Statistical Analysis

To compare differences in regulatory clearance or approval between the following groups we used the χ2 test: devices developed by industry alone versus academia alone; devices developed by both industry and academia versus academia alone; and devices developed by both industry and academia versus industry alone. Firstly, we compared the proportion of devices receiving any regulatory clearance or approval (versus no clearance or approval). Secondly, we compared the proportion of devices receiving 510(k) clearance (versus any other approval). We considered differences to be statistically significant if P was less than 0.05. All statistical analyses were performed using SPSS 22.0 (IBM, NY, USA).

Patient Involvement

No patients were involved in setting the research question or the outcome measures, nor were they involved in developing plans for the design or implementation of the study. No patients were asked to advise on interpretation or writing up of results. There are no plans to disseminate the results of the research to study participants or the relevant patient community.

Conclusion

The optimal framework for the regulatory approval of medical innovations remains unclear. This study suggests that many new devices do receive regulatory approval but often lack clinical trial data supporting their safety and effectiveness.

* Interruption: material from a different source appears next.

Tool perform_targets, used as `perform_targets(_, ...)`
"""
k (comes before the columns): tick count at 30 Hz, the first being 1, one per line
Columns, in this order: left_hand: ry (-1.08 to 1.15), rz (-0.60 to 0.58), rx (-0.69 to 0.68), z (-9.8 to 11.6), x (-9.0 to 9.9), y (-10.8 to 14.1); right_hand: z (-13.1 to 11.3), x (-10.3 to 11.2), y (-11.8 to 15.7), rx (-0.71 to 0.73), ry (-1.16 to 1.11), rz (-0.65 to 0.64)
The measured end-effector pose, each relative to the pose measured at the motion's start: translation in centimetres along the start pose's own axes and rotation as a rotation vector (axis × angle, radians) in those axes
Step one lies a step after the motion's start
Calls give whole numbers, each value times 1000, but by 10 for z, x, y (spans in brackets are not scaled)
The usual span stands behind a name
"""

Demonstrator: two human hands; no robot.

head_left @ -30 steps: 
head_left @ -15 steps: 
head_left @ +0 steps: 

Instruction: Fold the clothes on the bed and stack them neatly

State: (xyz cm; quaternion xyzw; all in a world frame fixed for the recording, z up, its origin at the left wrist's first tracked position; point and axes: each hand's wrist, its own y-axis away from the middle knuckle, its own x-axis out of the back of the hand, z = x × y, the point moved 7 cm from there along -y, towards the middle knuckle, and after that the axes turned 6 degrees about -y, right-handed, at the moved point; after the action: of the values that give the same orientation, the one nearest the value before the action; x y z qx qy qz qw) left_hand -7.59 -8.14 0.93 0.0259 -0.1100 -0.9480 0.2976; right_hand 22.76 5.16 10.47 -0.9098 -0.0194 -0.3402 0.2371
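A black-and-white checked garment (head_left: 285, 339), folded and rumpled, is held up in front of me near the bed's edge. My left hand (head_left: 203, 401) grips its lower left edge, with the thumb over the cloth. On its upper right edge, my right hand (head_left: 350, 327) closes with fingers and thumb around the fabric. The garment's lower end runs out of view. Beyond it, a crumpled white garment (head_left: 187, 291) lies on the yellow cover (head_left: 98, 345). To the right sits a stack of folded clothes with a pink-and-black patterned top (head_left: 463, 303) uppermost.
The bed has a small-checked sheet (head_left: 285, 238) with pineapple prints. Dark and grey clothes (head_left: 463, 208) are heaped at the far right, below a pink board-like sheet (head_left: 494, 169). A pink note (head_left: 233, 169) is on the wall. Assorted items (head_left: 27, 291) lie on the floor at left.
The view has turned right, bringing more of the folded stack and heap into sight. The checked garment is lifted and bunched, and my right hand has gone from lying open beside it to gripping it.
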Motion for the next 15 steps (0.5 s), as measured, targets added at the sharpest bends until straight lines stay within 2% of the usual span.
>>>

The IDEAL model makes several proposals for the staged introduction of innovations in surgery (and other disciplines that offer complex interventions), including randomized controlled trials to assess safety and effectiveness. At present, few relevant randomized controlled trials are published, and fewer still meet current quality standards for optimal reporting. Changes in the regulatory approval of devices that would require trials for proof of safety and effectiveness might promote adherence to the IDEAL model.